INSTRUCTIONS FOR THE TASK: Which lines of the data hold the word "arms"? Copy all of them.

========================================

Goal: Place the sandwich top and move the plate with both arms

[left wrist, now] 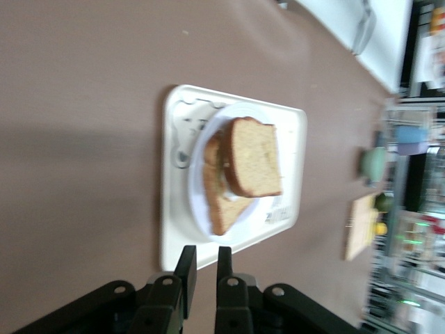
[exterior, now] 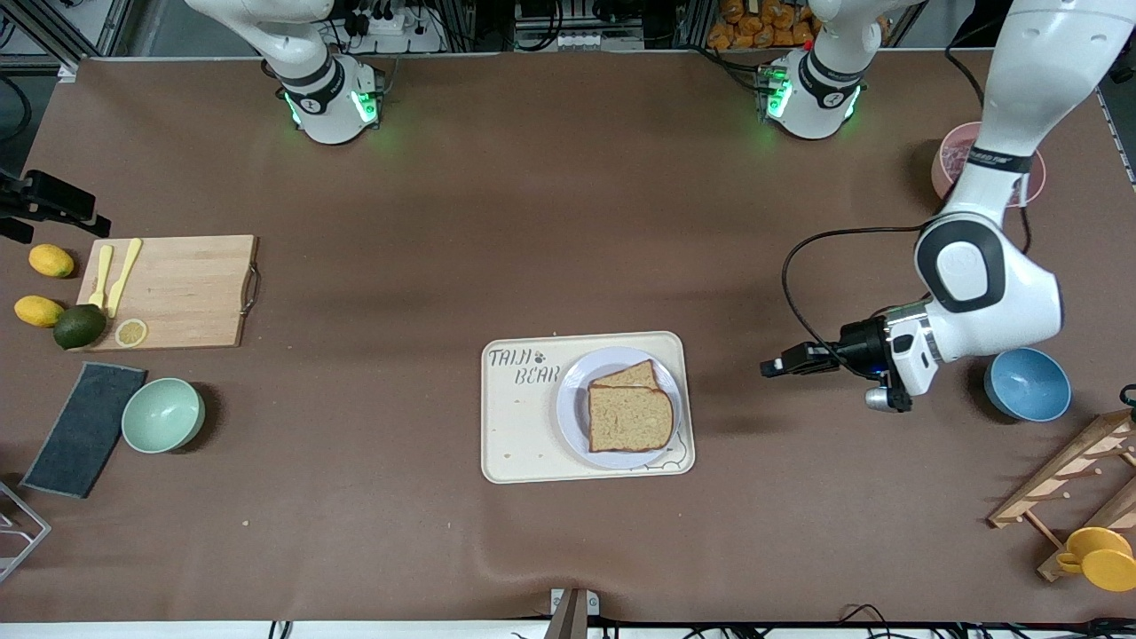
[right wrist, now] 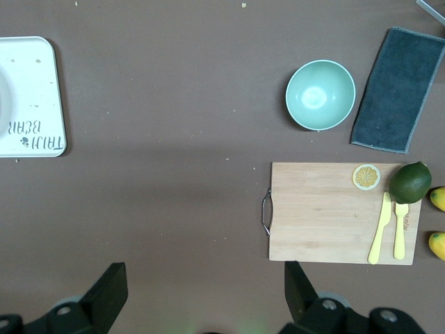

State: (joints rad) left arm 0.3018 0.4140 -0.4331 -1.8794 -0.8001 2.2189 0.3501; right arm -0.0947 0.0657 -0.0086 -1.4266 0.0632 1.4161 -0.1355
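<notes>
The sandwich top (exterior: pixel 630 418) (left wrist: pixel 254 156) lies on the stack on the lavender plate (exterior: pixel 568 399) (left wrist: pixel 197 188), skewed so a corner of the lower slice (exterior: pixel 632 376) sticks out. The plate rests on the cream bear tray (exterior: pixel 519 426) (left wrist: pixel 174 209) (right wrist: pixel 28 90). My left gripper (exterior: pixel 769 366) (left wrist: pixel 205 261) hovers beside the tray toward the left arm's end, pointing at it. Its fingers stand a narrow gap apart with nothing between them. My right gripper (right wrist: pixel 205 299) hangs high over bare table between tray and cutting board, wide open and empty; the front view does not show it.
A cutting board (exterior: pixel 182 288) with knives, a lemon slice and an avocado, two lemons, a green bowl (exterior: pixel 162 414) and a dark cloth (exterior: pixel 84 429) lie at the right arm's end. A blue bowl (exterior: pixel 1027 383), pink bowl (exterior: pixel 948 160), wooden rack (exterior: pixel 1065 488) and yellow cup (exterior: pixel 1100 557) sit at the left arm's end.
</notes>
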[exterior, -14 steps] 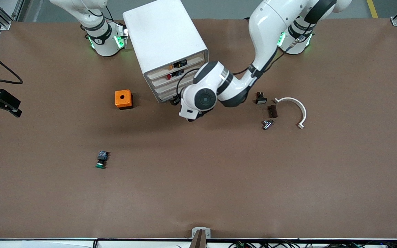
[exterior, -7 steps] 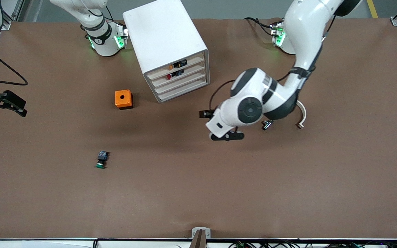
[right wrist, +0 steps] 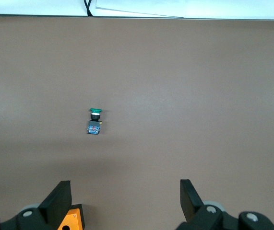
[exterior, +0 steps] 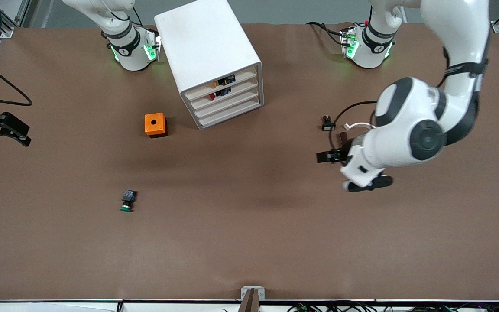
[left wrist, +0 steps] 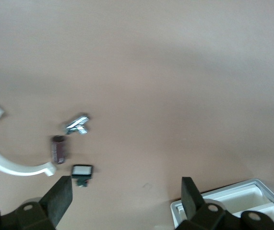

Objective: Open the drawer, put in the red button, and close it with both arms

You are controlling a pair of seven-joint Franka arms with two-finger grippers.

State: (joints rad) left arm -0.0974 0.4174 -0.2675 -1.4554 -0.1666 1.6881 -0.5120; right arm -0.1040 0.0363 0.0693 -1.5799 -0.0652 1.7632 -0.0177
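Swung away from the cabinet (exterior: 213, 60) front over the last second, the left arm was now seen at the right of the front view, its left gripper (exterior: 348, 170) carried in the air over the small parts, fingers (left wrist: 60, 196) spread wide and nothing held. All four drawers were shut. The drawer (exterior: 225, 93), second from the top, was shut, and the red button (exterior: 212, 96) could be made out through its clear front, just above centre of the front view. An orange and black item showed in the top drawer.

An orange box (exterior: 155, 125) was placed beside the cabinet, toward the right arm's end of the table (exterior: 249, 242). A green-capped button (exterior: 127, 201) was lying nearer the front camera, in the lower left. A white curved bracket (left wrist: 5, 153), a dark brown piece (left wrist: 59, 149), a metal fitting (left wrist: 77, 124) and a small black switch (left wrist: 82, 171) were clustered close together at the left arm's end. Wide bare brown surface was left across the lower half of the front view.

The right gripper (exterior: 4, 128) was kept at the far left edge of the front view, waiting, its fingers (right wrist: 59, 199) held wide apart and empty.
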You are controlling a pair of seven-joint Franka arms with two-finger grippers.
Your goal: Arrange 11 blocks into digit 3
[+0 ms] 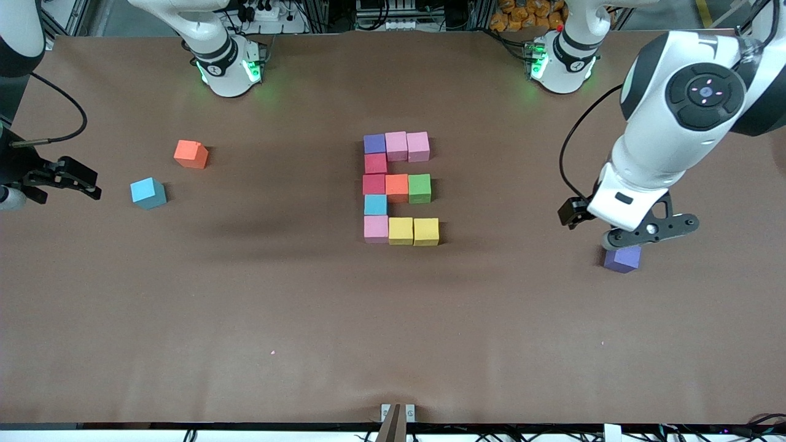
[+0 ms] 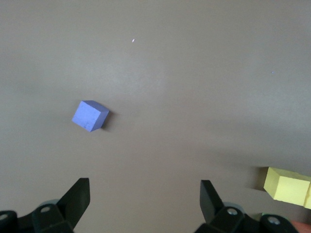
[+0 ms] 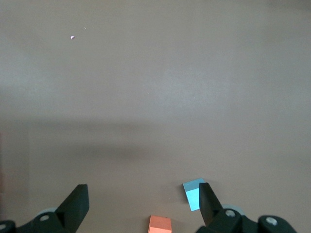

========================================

EXERCISE SOLUTION:
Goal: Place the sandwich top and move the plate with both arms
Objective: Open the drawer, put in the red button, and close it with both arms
You are controlling a pair of seven-joint Franka arms with two-finger grippers.
You are controlling a pair of seven-joint Franka arms with two-finger grippers.

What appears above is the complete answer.